Content starts

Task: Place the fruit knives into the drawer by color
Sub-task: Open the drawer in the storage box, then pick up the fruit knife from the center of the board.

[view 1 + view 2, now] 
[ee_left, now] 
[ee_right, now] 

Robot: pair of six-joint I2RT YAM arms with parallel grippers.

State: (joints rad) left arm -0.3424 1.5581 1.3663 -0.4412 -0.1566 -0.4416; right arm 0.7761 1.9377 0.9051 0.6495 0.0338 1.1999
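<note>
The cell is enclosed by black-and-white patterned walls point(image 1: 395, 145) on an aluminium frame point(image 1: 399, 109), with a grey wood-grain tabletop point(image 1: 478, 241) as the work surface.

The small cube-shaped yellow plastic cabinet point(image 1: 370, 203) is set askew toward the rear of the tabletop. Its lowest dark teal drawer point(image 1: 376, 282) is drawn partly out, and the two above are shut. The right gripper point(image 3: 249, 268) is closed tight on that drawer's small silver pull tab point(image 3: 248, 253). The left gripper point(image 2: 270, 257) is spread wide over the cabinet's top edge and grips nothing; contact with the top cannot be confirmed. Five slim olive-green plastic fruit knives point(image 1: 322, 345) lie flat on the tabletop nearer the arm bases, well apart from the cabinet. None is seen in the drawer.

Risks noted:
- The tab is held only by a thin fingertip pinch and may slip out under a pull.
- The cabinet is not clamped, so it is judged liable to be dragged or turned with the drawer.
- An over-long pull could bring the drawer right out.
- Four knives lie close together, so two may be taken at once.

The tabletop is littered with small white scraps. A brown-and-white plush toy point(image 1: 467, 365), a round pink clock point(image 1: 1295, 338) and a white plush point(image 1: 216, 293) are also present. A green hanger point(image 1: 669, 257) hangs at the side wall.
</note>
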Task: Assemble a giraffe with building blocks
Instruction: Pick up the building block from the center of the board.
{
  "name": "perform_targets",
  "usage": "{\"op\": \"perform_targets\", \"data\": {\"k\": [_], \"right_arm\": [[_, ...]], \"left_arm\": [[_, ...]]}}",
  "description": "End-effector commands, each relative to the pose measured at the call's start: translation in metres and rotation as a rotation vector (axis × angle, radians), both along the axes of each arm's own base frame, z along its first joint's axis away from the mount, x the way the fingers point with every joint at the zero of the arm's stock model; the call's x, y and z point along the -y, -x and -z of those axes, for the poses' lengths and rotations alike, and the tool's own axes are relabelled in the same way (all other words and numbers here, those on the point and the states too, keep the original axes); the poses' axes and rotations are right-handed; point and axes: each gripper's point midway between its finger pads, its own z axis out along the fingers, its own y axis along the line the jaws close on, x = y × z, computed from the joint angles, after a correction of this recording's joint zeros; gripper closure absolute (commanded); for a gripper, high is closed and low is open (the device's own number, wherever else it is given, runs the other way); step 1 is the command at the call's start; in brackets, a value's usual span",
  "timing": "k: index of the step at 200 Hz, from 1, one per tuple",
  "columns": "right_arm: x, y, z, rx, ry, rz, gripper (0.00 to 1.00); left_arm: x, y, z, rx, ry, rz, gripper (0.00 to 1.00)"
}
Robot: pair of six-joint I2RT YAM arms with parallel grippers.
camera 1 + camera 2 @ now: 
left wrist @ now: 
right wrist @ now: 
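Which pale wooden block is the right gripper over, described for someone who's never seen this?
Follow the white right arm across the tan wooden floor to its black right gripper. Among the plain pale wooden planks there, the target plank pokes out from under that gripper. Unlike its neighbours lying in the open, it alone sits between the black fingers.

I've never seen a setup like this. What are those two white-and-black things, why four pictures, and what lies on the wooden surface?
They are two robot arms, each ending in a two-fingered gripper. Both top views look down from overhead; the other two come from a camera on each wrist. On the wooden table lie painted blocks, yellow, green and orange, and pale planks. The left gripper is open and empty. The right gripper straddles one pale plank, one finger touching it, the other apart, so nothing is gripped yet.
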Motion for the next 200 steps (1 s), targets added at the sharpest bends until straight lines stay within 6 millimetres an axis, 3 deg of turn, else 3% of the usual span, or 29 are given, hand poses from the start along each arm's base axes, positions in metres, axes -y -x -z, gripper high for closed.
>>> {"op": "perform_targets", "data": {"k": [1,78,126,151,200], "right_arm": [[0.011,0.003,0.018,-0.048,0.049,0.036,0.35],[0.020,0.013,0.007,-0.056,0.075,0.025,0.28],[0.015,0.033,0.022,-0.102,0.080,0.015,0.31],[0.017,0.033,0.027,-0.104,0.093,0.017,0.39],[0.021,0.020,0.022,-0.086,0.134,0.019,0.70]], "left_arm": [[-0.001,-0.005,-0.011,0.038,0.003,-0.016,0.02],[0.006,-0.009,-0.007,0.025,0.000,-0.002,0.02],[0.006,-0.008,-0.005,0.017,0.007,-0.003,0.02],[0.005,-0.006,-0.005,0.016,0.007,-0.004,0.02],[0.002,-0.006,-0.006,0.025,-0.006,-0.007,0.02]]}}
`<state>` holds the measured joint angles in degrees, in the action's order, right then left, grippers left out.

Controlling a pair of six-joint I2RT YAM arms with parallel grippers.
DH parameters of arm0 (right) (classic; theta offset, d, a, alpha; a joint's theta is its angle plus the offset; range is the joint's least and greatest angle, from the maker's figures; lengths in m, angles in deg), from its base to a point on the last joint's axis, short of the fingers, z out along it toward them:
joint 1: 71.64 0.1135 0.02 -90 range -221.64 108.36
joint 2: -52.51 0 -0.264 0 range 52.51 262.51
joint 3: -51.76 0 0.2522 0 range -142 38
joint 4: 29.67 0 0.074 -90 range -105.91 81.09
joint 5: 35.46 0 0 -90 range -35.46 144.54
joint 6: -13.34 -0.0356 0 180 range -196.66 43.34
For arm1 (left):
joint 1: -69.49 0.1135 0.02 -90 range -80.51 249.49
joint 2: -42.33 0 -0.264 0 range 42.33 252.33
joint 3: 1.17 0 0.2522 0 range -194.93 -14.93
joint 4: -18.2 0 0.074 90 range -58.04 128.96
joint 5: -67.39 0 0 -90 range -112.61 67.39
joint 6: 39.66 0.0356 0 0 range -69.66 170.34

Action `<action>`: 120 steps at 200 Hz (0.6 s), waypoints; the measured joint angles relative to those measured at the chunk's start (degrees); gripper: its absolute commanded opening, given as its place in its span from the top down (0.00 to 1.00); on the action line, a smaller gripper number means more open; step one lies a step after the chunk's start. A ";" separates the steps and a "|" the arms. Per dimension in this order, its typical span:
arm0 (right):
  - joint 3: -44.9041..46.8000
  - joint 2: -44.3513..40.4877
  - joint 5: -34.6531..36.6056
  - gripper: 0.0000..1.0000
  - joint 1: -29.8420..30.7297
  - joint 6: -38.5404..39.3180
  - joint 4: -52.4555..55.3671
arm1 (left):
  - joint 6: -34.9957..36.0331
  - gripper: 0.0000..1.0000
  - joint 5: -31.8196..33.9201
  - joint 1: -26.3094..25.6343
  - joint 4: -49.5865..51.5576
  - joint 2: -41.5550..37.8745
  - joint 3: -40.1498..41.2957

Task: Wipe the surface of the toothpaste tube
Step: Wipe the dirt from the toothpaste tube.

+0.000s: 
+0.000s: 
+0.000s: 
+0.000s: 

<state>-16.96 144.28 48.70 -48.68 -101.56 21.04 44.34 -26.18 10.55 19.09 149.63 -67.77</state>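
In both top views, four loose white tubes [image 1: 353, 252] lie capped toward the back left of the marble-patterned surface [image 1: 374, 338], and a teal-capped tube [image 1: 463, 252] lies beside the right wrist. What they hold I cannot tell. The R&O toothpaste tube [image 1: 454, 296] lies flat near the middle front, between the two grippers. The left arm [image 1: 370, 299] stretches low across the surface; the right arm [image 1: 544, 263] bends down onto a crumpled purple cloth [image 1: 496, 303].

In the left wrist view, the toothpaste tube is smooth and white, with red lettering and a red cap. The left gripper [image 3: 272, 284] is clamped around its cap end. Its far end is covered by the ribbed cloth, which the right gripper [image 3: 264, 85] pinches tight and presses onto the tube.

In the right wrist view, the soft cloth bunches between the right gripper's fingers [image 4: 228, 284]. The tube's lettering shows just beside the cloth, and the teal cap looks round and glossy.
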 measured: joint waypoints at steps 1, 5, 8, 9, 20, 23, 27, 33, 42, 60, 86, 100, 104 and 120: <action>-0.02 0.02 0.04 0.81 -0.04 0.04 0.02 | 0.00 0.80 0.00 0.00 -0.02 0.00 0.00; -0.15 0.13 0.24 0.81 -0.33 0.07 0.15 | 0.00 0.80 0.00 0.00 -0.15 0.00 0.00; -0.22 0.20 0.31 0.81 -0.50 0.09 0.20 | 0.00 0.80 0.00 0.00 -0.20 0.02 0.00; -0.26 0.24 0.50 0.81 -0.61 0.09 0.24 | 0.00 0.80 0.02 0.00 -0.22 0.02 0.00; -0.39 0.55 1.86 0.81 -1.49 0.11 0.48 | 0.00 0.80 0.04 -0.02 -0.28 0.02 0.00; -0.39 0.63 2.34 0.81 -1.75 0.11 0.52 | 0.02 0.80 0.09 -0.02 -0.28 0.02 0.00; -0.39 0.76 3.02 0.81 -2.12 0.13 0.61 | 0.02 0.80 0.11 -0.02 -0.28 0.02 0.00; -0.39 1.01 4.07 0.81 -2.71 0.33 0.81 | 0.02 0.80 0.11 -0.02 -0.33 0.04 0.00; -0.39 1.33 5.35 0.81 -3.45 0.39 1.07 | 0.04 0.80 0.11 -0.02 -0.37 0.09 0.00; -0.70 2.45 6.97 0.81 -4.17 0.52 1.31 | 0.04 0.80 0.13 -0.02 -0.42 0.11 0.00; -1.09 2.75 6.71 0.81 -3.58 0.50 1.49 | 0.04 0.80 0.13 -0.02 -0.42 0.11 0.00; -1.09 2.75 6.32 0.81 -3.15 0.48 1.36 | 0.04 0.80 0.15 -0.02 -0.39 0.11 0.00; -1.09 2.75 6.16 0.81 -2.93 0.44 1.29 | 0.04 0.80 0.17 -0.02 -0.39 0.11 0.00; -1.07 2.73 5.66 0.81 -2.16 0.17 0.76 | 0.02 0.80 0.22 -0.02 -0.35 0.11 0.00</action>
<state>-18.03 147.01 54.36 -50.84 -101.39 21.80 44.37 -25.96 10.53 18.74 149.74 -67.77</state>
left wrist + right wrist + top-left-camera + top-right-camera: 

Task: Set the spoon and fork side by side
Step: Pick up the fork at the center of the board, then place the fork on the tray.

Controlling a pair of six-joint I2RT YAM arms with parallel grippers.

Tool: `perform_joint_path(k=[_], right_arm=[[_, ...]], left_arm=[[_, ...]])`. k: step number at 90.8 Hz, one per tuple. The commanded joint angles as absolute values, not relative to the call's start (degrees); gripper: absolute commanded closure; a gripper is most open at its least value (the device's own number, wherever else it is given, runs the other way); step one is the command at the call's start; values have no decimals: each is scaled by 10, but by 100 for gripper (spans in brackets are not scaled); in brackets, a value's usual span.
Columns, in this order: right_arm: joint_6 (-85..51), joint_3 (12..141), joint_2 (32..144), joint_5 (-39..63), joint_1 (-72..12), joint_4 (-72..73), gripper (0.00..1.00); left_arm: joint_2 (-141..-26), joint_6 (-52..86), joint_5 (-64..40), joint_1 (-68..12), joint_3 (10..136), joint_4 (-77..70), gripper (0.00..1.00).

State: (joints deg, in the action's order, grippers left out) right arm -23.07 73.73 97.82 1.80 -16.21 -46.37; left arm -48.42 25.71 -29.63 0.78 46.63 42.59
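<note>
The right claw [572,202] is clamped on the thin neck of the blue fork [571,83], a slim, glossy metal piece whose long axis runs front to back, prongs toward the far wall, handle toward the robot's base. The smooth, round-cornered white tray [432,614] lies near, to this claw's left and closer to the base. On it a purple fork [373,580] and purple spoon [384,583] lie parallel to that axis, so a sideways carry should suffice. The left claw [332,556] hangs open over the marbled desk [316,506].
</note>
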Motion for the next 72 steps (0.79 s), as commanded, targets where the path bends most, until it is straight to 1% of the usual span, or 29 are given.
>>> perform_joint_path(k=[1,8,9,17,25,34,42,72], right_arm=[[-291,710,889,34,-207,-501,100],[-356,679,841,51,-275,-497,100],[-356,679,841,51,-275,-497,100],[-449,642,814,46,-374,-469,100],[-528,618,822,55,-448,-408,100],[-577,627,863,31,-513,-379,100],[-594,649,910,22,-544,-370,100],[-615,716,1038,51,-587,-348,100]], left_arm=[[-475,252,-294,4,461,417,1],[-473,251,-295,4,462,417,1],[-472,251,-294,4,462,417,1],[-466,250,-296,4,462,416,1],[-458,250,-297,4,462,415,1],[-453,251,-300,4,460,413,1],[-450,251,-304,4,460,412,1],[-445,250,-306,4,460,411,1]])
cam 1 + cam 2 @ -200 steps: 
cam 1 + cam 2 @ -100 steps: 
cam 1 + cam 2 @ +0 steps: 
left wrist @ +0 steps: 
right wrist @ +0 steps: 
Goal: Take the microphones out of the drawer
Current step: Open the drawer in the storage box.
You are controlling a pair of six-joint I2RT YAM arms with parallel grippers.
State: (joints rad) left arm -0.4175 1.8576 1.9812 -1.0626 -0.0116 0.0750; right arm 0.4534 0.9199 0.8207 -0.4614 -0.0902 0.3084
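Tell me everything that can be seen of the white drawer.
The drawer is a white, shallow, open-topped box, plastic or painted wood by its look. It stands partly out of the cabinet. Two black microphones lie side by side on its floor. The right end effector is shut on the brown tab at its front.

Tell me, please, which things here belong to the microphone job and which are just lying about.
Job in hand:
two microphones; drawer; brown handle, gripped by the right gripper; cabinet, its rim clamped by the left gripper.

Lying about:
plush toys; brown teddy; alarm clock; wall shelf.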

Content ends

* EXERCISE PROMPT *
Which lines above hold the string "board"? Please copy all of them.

* COMPLETED TASK *
Sub-task: Open the drawer in the storage box, then pick up the fruit knife from the center of the board.
Instruction: Pick up the building block from the center of the board.
Step: Pick up the fork at the center of the board, then place the fork on the tray.

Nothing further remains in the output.